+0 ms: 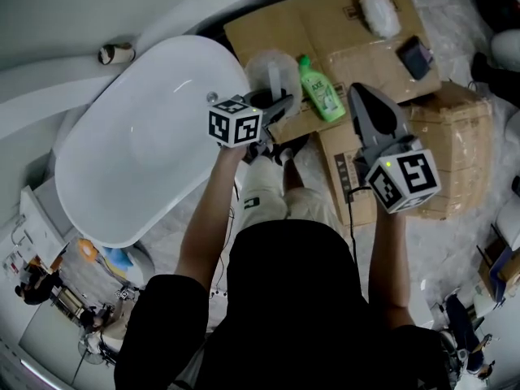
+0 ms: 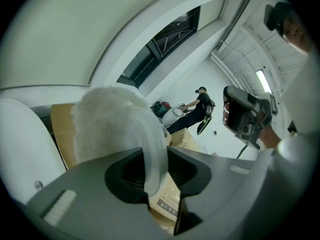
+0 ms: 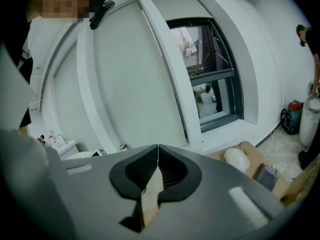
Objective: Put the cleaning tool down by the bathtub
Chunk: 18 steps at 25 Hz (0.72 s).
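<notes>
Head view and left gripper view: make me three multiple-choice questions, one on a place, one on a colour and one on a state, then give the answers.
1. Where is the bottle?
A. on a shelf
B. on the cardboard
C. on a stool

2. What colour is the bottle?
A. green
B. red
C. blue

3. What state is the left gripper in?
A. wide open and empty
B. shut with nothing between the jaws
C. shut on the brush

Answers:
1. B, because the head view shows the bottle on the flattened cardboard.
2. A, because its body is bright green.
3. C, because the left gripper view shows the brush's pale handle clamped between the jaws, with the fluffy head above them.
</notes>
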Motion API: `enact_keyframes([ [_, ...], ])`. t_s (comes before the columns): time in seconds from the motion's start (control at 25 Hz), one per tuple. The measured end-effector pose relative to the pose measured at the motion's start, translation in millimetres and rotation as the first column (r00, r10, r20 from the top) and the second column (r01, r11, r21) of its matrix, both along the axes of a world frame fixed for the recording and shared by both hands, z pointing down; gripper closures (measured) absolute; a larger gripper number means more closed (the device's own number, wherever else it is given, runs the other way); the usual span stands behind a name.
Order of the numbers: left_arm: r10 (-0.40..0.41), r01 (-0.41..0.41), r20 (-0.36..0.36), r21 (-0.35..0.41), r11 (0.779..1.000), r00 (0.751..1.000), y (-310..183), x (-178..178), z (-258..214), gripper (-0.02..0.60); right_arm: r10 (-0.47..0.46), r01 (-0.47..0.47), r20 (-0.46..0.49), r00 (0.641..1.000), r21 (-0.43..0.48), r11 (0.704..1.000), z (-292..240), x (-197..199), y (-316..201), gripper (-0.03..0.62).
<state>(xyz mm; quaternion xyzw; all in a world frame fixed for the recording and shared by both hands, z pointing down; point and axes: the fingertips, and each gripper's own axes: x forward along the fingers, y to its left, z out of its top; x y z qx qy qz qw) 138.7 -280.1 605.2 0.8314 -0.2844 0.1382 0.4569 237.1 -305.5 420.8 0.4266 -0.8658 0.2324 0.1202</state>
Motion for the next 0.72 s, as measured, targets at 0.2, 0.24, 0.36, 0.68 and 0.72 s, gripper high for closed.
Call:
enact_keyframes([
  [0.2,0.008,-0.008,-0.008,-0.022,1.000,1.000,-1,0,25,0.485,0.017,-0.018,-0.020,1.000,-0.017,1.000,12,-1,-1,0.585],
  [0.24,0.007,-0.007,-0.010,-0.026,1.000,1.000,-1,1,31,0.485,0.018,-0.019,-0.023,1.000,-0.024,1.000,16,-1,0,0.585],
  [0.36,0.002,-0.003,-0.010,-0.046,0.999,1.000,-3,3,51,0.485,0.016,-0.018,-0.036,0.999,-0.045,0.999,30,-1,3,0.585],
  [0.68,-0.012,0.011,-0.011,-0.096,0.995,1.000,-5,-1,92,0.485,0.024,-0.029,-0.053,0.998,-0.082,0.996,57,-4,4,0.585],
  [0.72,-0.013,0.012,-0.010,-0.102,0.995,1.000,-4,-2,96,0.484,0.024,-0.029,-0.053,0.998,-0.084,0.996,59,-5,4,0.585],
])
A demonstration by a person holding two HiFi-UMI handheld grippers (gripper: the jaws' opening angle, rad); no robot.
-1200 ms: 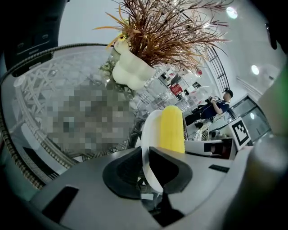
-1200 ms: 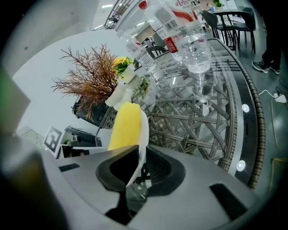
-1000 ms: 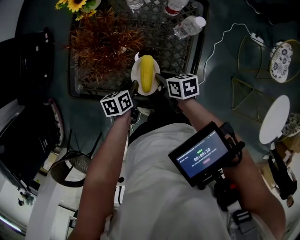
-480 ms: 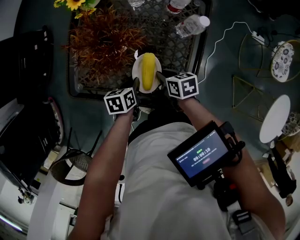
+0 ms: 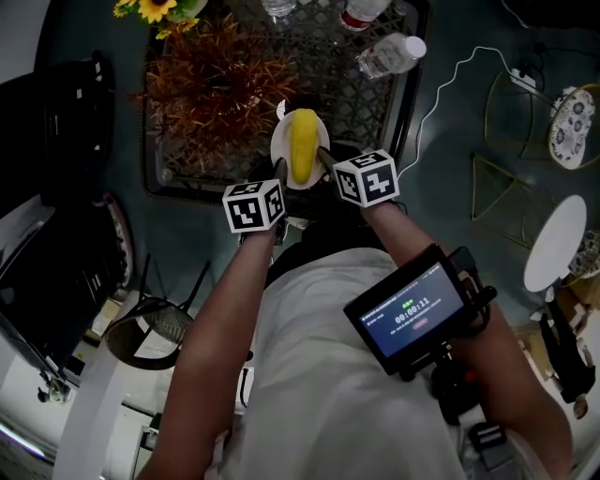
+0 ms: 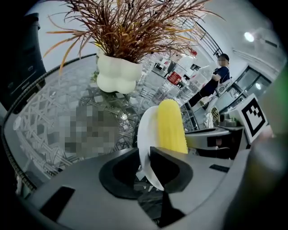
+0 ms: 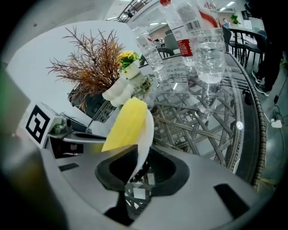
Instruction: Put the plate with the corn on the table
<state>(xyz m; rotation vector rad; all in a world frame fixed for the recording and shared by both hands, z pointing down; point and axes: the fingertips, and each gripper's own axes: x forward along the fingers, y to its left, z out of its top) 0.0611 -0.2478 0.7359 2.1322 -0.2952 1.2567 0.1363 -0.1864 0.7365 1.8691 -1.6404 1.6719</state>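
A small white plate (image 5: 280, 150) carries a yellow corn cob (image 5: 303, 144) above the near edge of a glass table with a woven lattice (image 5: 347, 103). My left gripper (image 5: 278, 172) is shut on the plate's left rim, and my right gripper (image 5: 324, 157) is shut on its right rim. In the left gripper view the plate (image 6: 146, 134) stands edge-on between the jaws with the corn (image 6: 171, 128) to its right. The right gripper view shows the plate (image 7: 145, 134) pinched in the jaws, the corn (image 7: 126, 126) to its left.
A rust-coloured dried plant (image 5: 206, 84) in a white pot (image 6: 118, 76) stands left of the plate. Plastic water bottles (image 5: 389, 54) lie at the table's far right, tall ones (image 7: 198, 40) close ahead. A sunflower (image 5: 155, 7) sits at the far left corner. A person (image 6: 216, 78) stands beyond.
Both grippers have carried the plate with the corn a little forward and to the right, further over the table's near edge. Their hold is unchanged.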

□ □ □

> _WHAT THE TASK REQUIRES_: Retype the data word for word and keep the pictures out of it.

> _YOUR RESPONSE_:
+0 ms: 
+0 ms: 
+0 ms: 
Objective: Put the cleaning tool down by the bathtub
Chunk: 18 steps at 25 Hz (0.72 s).
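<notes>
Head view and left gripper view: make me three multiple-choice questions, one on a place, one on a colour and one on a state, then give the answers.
1. Where is the bottle?
A. on a shelf
B. on the cardboard
C. on a stool

2. What colour is the bottle?
A. green
B. red
C. blue

3. What state is the left gripper in?
A. wide open and empty
B. shut with nothing between the jaws
C. shut on the brush

Answers:
1. B, because the head view shows the bottle on the flattened cardboard.
2. A, because its body is bright green.
3. C, because the left gripper view shows the brush's pale handle clamped between the jaws, with the fluffy head above them.
</notes>
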Motion API: `enact_keyframes([ [_, ...], ])`. t_s (comes before the columns): time in seconds from the motion's start (control at 25 Hz), one per tuple. The measured end-effector pose relative to the pose measured at the motion's start, translation in millimetres and rotation as the first column (r00, r10, r20 from the top) and the second column (r01, r11, r21) of its matrix, both along the axes of a world frame fixed for the recording and shared by both hands, z pointing down; gripper closures (measured) absolute; a larger gripper number means more closed (the device's own number, wherever else it is given, runs the other way); the usual span stands behind a name.
Order of the numbers: left_arm: r10 (-0.40..0.41), r01 (-0.41..0.41), r20 (-0.36..0.36), r21 (-0.35..0.41), r11 (0.779..1.000), r00 (0.751..1.000), y (-310..183), x (-178..178), z (-258..214), gripper (-0.02..0.60); right_arm: r10 (-0.47..0.46), r01 (-0.47..0.47), r20 (-0.46..0.49), r00 (0.641..1.000), r21 (-0.43..0.48), r11 (0.704..1.000), z (-292..240), x (-197..199), y (-316..201), gripper (-0.03..0.62).
<state>(xyz mm; quaternion xyzw; all in a world frame fixed for the recording and shared by both hands, z pointing down; point and axes: the fingertips, and each gripper's own axes: x forward along the fingers, y to its left, z out of its top; x y z qx qy qz qw) 138.7 -280.1 605.2 0.8314 -0.2844 0.1382 0.4569 237.1 -305.5 420.8 0.4266 -0.8658 0.2324 0.1202</state>
Motion for the next 0.72 s, as measured, targets at 0.2, 0.24, 0.36, 0.68 and 0.72 s, gripper high for closed.
Call:
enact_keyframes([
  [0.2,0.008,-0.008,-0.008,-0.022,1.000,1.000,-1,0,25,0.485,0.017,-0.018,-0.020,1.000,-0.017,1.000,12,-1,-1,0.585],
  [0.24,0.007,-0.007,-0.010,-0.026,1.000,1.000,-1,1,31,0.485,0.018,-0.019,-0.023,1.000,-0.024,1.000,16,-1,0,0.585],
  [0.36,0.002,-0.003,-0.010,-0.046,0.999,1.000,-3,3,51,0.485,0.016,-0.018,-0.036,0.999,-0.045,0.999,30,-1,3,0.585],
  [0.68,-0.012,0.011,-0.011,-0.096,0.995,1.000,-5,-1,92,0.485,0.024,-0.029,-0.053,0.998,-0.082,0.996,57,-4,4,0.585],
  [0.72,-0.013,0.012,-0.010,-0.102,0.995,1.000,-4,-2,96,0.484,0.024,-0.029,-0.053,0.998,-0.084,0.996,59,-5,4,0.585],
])
A demonstration by a person holding two HiFi-UMI handheld grippers (gripper: the jaws' opening angle, rad); no robot.
-1200 ms: 
-1200 ms: 
-1000 ms: 
-480 ms: 
+0 ms: 
+0 ms: 
+0 ms: 
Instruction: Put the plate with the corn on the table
<state>(xyz m; rotation vector rad; all in a world frame fixed for the recording and shared by both hands, z pointing down; point and axes: the fingertips, and each gripper's own axes: x forward along the fingers, y to its left, z out of its top) 0.0611 -0.2478 0.7359 2.1322 -0.2952 1.2567 0.1363 -0.1864 0.7365 1.8691 -1.6404 1.6719</state>
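A small white plate (image 5: 280, 150) carries a yellow corn cob (image 5: 303, 144) above the near edge of a glass table with a woven lattice (image 5: 347, 103). My left gripper (image 5: 278, 172) is shut on the plate's left rim, and my right gripper (image 5: 324, 157) is shut on its right rim. In the left gripper view the plate (image 6: 146, 134) stands edge-on between the jaws with the corn (image 6: 171, 128) to its right. The right gripper view shows the plate (image 7: 145, 134) pinched in the jaws, the corn (image 7: 126, 126) to its left.
A rust-coloured dried plant (image 5: 206, 84) in a white pot (image 6: 118, 76) stands left of the plate. Plastic water bottles (image 5: 389, 54) lie at the table's far right, tall ones (image 7: 198, 40) close ahead. A sunflower (image 5: 155, 7) sits at the far left corner. A person (image 6: 216, 78) stands beyond.
Both grippers have carried the plate with the corn a little forward and to the right, further over the table's near edge. Their hold is unchanged.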

Work on this exercise has concluded.